WHAT YOU NEED TO DO:
Your answer should reproduce every line of the material in which the word "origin" occurs.

DATA EXCERPT:
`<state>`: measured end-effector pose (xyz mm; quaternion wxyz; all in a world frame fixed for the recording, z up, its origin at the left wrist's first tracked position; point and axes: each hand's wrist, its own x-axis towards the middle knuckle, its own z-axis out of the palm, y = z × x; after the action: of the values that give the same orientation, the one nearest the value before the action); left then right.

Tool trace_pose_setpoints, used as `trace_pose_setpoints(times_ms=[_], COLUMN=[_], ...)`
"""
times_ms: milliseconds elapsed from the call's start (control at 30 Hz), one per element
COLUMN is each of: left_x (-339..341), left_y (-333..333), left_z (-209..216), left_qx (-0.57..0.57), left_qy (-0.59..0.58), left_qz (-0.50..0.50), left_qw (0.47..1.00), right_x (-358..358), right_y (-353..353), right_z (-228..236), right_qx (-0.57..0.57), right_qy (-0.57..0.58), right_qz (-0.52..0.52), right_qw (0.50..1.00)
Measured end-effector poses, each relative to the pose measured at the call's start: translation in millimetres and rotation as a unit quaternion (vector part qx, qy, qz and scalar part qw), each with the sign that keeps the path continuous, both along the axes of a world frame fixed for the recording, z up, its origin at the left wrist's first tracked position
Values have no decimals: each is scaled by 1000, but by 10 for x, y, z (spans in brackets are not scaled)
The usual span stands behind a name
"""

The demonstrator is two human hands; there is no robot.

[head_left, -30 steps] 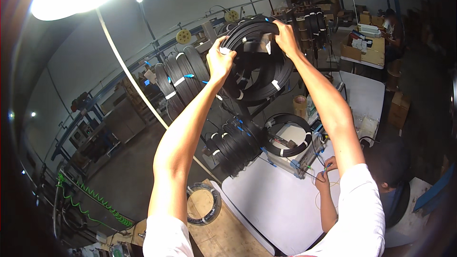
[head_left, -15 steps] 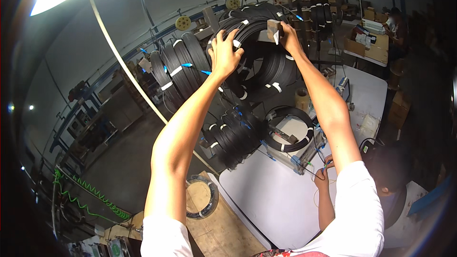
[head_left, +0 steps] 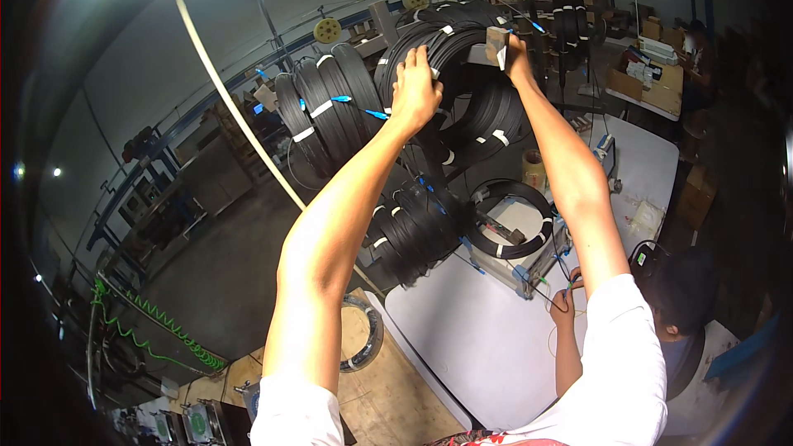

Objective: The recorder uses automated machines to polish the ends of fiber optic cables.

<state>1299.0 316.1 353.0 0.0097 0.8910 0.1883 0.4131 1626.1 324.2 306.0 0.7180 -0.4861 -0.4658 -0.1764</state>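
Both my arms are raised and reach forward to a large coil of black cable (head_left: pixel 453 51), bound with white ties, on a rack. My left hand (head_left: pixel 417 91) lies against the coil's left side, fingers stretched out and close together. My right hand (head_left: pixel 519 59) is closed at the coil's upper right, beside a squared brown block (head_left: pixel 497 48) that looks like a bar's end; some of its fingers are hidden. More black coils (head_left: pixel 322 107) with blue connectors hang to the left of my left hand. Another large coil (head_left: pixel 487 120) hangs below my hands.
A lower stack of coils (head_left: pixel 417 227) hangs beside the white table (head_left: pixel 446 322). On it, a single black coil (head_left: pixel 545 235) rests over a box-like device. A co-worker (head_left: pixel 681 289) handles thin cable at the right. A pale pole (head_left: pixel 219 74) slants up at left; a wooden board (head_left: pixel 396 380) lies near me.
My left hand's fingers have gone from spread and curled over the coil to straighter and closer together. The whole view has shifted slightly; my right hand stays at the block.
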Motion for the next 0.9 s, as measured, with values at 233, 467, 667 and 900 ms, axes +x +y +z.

EXPECTED OUTPUT:
`<state>`: measured end-effector pose (xyz mm; quaternion wxyz; all in a world frame fixed for the recording, z up, its origin at the left wrist's first tracked position; point and axes: each hand's wrist, its own x-axis towards the middle knuckle, its own z-axis out of the palm, y = z × x; after the action: of the values that give the same orientation, the one nearest the value before the action); left then right.
Measured end-effector poses, each relative to the pose measured at the call's start: translation in millimetres and rotation as a unit quaternion (vector part qx, qy, qz and scalar part qw), each with the sign that keeps the path continuous, both along the axes of a world frame fixed for the recording, z up, its origin at the left wrist's first tracked position

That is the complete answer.